I don’t miss the office, I miss the people…

Maybe it’s the early onset of the Winter Blues, or maybe the loss of Twitter is finally getting to me — but after 4.5 years of working from home, I’ve recently found myself actually missing commuting to work.

I started working a hybrid schedule back in March 2019, right after F+W Media declared bankruptcy and finished its slow-motion dismantling of a bunch of solid, profitable businesses to inexplicably carve off the struggling ones into a new, debt-free entity that was arguably doomed to fail again. (Yes. Still bitter.) I’ve been fully WFH since the summer of 2019, but until the pandemic, I made a point of getting into the City now and then for meetings and/or seeing friends after work.

Like so many other things, the pandemic completely disrupted those social outings, but at no point did I ever miss getting on the train and going into an office every day… until I suddenly did. Kind of.

At the beginning of 2023, I decided I was going to make an effort to get into the City at least once a month, combining a work meeting of any kind with a social outing — whether an afternoon coffee, happy hour drink, or even a Mets game. It worked for a few months, more or less, but for a variety of reasons, Spring came and it became too easy to do pretty much anything but get on the train.

Last month, I attended my first in-person conference since February 2020, and it was a surprisingly pleasant experience. I met a few new people, bumped into a few others I hadn’t seen in years, and a few more I’d seen sporadically throughout the pandemic. Afterwards, I had coffee with another friend, and was on the 4:52 train heading home with a vague feeling of loss.

Over the years, I’ve made a few good friends at various jobs — too often bonding over corporate bullshit, but occasionally making deeper connections that stuck even after the job was in the rearview mirror. Slack and Zoom can help maintain existing connections — and I’m surprisingly fond of my current colleagues I’ve still yet to meet in person after 3+ years — but it’s definitely not the same as engaging and bonding over time in person.  If social networks are considered soft connections, Slack connections are at least another step removed from there.

It would take a lot for me to give up the many conveniences of working from home — and I can’t imagine ever going into any office five days a week again, even if that office was walking distance from my house — but I can’t ignore the lack of social engagement being a bigger deal than I used to think it was. With Daylight Savings Time over and another cold Winter on the way, I’m going to have to make a concerted effort to be social again, and as much as possible, keep it separate from work-related activities.

PS: If I schedule something with you, don’t let me bail without a good excuse!

3 thoughts on “I don’t miss the office, I miss the people…
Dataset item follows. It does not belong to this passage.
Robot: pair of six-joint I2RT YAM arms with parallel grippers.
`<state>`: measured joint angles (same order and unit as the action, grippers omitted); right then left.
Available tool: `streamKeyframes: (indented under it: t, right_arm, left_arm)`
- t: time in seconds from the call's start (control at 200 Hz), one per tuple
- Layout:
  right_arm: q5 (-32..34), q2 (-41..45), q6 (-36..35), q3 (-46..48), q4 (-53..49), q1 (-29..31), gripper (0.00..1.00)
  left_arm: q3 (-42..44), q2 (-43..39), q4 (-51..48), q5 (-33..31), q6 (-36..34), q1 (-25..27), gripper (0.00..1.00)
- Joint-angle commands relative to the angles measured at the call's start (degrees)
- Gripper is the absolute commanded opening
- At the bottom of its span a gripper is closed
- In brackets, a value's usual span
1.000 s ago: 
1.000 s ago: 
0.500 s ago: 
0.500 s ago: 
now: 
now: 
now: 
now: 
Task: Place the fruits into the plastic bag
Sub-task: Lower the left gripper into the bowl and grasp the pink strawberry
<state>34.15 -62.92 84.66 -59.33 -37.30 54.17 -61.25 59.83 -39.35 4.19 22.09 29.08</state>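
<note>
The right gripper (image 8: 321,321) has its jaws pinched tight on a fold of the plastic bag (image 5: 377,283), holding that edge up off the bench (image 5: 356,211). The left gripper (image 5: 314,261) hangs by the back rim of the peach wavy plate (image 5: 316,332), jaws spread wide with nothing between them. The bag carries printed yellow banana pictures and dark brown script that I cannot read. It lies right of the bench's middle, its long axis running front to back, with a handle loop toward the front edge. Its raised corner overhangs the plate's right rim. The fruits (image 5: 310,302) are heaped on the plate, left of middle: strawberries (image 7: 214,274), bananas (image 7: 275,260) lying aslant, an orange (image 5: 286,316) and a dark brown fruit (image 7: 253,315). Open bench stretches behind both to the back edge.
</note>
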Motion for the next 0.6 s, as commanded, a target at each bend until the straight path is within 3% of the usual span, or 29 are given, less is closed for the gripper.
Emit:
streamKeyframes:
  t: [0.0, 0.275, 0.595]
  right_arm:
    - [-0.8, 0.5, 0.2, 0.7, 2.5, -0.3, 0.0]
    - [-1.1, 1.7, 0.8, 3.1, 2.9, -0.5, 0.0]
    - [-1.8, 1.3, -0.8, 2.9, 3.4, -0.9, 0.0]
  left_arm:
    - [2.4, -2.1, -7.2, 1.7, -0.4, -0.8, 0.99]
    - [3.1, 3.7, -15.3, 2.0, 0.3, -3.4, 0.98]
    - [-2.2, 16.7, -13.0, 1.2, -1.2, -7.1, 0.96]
  1. As a professional video editor, I’ve found WFH completely isolating, socially and professionally. I can’t say I haven’t had a few depressive episodes and breakdowns every few months. I’m not advocating for a complete return to office, but I desperately need a hybrid situation.

    1. It’s a tough balance, especially if you’re not ready to accept COVID as an unavoidable inevitability. I’m not as careful as I’d like to be, but I’m also not ready to live like it’s 2019 again. The vast majority of my friends are in NYC, so even though I’m only 30 minutes from Penn Station, it makes things even tougher as every outing is basically a roll of the exposure dice.